A ce moment je venais de découvrir Charlie Parker dont les premiers disques 78 tours arrivaient en Argentine ; je l’aimais énormément alors qu’il était haï et banni par les amateurs de traditionnel ; j’étais dérouté au début mais après plusieurs écoutes je me suis aperçu que c’était un génie ; je quittai l’Argentine en 1951 ; quand j’arrivai à Paris je ne savais rien de lui malgré l’image que j’en avais car je ne l’ai jamais vu ; un jour en lisant un numéro de Jazz-Hot, j’ai pris connaissance de sa mort et de sa biographie ; j’ai trouvé un homme angoissé tout au long de sa vie, non seulement par des problèmes matériels, celui de la drogue, mais par ce que j’avais cru ressentir dans sa musique, ce désir de rompre les barrières comme s’il cherchait autre chose, aller de l’autre côté et je me suis dit : c’est lui, mon personnage, c’est lui que je cherchais ; je ne pouvais pas écrire son nom, je n’en avais pas vraiment le droit, j’ai fait un clin d’œil au lecteur dans la dédicace ; j’ai changé le nom mais une bonne partie des anecdotes se sont passées réellement, l’histoire du Café de Flore quand il s’est agenouillé devant la table, quand il a mis le feu à un hôtel, cela est vrai ; cela se passait à New York bien sûr, pas à Paris ; j’ai donc pris les données biographiques, j’ai mis l’action à Paris que je connais bien alors que je connais mal New York… et la nouvelle était lancée…
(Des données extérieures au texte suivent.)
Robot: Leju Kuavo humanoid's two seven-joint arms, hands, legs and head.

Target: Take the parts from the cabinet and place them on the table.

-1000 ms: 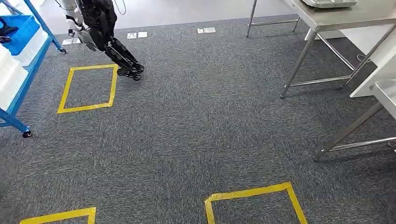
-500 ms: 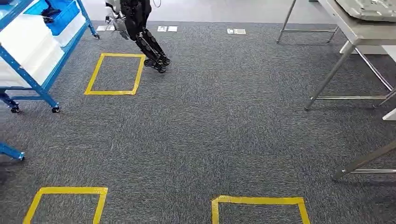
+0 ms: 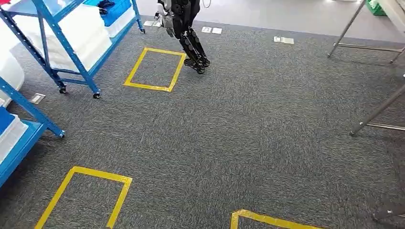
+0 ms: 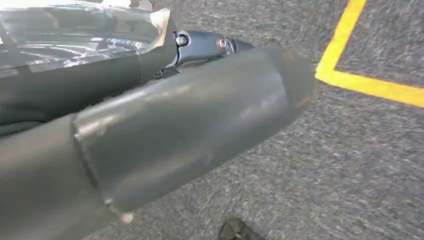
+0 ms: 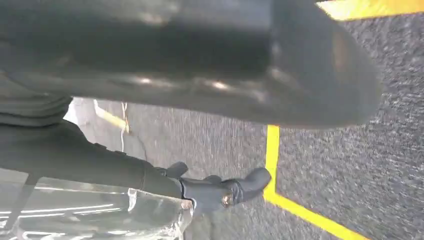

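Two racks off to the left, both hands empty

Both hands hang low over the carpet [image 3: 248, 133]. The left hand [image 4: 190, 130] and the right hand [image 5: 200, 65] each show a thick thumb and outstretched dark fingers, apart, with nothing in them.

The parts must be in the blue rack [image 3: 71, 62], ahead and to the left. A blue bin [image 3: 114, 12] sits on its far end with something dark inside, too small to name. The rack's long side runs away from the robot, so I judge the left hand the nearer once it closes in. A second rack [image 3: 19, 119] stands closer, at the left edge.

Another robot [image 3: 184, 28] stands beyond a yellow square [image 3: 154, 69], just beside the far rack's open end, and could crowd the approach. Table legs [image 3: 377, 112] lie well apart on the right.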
Il y aune phrase que vous lui faites dire : « ce solo-là, je l’ai déjà joué demain »

Je ne saurai jamais comment j’ai pu écrire cela parce que j’écris la plupart de mes nouvelles dans une espèce d’état second, j’ai un peu honte de les signer ; je signe volontiers mes romans, c’est plus travaillé, plus pensé bien qu’il y ait des moments où je pars dans l’inconnu, cela se remarque très souvent, mais dans les nouvelles tout arrive en bloc, comme cela, je ne connais même pas la fin ; je ne connaissais pas la fin de celle-ci, cela s’est fait par soi-même, en route ; je ne sais pas pourquoi et comment j’ai écrit cette phrase mais je crois qu’elle correspond très bien à l’angoisse de Parker parce qu’il y a chez lui une lutte contre le temps ; il y a cet épisode où il se rend compte de l’abolition du temps ordinaire, où i découvre dans le métro, en voyageant, que pendant une minute et demi il a eu des pensées qui prendraient un quart d’heure, ceci m’est arrivé personnellement ; je suis fasciné par le métro, pour moi c’est un lieur de passage, de passage dans un sens très métaphysique ; les ponts, les tramways, les autobus et surtout le métro qui est en dessous me hantent, c’est une relation avec les enfers au sens grec du passage…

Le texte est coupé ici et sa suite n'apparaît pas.